(This article was originally published on Cinema Scope)
“I make physiological cinema”—Marco
Ferreri (1928–1997)
The 20th anniversary of Marco Ferreri’s death failed
to elicit much attention, the exception being Anselma Dell’Olio’s valuable
documentary, presented at this year’s Venice Film Festival, Marco Ferreri: Dangerous But Necessary.
Eschewing biographical linearity, the documentary explores the prescient
significance of Ferreri’s work rather than dwelling on personal anecdotes about
his life, either personal or artistic. The documentary implicitly proves that Ferreri’s
authorial mark was self-effacing, as his films are more prominent and memorable
than the director himself. Yet Ferreri’s films remain unfit for celebratory
sanctimony, too uncomfortably relevant to our current predicament to be
canonized—and even prophetic, had this term not been abused to the point of
insignificance. Almost 30 years before Spike Jonze made Her (2013), Ferreri cast Christopher Lambert in I Love You (1986), the story of a man who
falls in love with an electronic keyring. Shaped in the face of a woman, the
keyring electronically squawks, “I love you” every time the alienated
protagonist whistles, providing all necessary warmth and care.

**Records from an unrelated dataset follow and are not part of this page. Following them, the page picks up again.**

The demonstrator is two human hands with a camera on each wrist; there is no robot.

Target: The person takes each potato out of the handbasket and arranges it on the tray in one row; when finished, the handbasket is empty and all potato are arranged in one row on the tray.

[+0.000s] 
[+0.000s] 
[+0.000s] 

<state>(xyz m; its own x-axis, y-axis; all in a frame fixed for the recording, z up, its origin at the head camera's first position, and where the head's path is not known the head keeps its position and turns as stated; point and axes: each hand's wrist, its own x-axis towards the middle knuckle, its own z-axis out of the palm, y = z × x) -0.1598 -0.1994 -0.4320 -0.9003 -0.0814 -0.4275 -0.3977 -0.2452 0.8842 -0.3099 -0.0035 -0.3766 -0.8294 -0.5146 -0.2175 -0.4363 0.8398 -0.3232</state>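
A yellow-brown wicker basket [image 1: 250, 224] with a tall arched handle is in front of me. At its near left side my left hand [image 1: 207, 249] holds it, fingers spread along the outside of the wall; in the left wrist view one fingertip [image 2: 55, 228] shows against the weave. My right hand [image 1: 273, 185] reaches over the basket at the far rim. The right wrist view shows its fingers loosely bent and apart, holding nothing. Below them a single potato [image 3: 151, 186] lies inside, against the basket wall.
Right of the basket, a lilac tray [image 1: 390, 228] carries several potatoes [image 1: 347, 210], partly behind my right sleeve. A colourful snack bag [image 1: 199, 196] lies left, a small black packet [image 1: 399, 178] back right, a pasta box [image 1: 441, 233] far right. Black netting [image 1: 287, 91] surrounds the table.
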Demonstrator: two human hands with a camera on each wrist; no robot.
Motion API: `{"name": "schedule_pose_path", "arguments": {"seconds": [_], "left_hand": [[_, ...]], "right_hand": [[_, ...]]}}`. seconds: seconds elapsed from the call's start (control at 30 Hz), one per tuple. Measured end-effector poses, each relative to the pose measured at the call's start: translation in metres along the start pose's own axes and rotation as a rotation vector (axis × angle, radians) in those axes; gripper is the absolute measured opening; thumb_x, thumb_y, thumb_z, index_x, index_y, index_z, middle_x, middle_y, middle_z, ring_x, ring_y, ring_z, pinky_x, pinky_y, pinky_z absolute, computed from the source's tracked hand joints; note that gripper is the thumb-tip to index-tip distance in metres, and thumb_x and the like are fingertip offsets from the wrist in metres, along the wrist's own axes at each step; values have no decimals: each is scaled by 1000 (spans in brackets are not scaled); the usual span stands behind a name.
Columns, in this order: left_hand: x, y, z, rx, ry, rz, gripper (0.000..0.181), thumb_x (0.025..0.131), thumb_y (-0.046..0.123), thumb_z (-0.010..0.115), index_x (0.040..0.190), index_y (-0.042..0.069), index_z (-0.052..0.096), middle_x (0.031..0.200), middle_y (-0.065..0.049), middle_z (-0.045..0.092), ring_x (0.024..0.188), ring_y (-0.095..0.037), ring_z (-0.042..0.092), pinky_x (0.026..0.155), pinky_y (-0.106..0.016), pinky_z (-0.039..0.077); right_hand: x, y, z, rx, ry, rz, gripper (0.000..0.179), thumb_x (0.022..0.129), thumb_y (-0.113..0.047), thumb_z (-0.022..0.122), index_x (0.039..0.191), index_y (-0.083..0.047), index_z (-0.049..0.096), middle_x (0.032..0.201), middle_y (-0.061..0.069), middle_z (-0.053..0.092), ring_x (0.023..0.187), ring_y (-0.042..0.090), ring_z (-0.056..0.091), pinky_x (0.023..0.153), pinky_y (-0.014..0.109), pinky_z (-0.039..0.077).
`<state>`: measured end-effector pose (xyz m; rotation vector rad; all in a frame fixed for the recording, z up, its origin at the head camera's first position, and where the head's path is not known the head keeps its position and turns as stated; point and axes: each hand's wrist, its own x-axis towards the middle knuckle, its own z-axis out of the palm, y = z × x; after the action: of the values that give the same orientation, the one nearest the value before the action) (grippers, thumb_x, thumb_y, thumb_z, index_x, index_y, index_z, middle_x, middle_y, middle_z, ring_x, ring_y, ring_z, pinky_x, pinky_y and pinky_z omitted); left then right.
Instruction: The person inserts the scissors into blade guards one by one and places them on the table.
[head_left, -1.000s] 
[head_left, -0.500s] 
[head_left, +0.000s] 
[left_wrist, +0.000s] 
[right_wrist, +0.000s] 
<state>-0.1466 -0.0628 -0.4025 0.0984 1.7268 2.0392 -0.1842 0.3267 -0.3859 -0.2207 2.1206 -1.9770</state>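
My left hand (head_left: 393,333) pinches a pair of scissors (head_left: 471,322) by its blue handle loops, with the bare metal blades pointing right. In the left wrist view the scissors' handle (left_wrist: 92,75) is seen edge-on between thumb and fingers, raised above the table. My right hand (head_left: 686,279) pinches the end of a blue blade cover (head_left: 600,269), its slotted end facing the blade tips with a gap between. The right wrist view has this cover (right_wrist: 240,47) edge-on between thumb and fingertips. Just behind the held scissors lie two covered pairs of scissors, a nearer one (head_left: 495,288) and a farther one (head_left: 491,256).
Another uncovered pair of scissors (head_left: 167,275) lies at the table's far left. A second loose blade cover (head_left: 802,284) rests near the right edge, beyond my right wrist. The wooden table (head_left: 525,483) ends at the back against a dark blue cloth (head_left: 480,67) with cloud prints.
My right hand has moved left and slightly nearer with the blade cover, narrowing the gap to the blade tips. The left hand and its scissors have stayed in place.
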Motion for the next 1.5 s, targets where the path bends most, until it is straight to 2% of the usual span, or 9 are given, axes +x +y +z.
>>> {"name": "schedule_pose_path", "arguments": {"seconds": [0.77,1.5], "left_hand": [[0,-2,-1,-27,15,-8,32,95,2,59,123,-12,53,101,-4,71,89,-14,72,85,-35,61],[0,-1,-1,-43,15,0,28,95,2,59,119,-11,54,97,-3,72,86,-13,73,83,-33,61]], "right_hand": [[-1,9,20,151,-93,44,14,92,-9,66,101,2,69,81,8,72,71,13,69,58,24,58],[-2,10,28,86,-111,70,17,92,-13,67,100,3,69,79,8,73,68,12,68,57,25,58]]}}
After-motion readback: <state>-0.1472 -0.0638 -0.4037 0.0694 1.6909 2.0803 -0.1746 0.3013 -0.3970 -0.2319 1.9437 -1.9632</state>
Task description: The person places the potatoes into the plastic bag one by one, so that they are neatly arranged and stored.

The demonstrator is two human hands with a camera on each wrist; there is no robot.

In the Year Zero AW (After Weinstein), Ferreri’s
cinema constitutes a confrontational reckoning with the long and tortuous river
of gender asymmetry that has finally cracked the dam of patriarchy. He had diagnosed the early symptoms of the alpha male’s
violent demise in iconic films like Bye
Bye Monkey (1978). Set against the phallocratic skyline of Manhattan, the
film sees Marcello Mastroianni and Gérard Depardieu rescuing the son of King
Kong, the ultimate symbol of bestial masculinity, whose corpse lies on the
shores of a post-apocalyptic, rat-infested Manhattan. Depardieu plays a
lightning technician who works in an off-Broadway theatre and in a wax museum
dedicated to ancient Rome that burns down in the climactic finale. One day
after spraying a troupe of feminist actresses with a bottle of Coca-Cola, the
semen of consumerism, he’s raped by them. Even more graphic is the end of 1976’s
claustrophobic La dernière femme—the
protagonist (Depardieu again), after failing to manage his urges, castrates
himself with an electric knife. The irreversible and politically incorrect
realization that patriarchy was already sleepwalking towards historical
impotence was an intrinsic part of Ferreri’s perceptive vision. Through the
prism of his cinema, our social agony is refracted in ways that, though
seemingly absurd, lay bare the existential inadequacy contemporary men and
women are still experiencing.
Ferreri was born in Milan in 1928 and little is known
about his early years or his personal life in general. He studied veterinary
medicine “because I liked animals and wanted to be of assistance to them,” but,
after dropping out of university, he decided to make movies, “because I liked
humans too.” After working as an assistant director for Michelangelo Antonioni
and Cesare Zavattini, and as a unit producer and film equipment sales agent,
Ferreri found the freedom and funds for his directorial debut in the most
unlikely place: Franco’s Spain. Paradoxically and yet somehow fittingly, the
Italian director honed his subversive cynicism under the nose of a fascist
regime, and in 1960 he reached his poetic maturity with his third feature, El cochecito, the story of a perfectly retired
priest who nonetheless wants a motorized wheelchair like the one his invalid
friends drive; when his family refuses to comply with his bizarre request, the
cheerful old man poisons them all. This vitriolic black comedy stands as a
counterpoint to the preposterous pietism of, say, De Sica’s Umberto D. (1952). In Spain, Ferreri
befriended Rafael Azcona, the satirist and screenwriter with whom he collaborated
on most of his films. Together they moved to Rome, and Ferreri went on to
inject a reinvigorating dose of irreverence into the body of Italian cinema,
which had been narcotized by the reconciliatory lies of neorealism.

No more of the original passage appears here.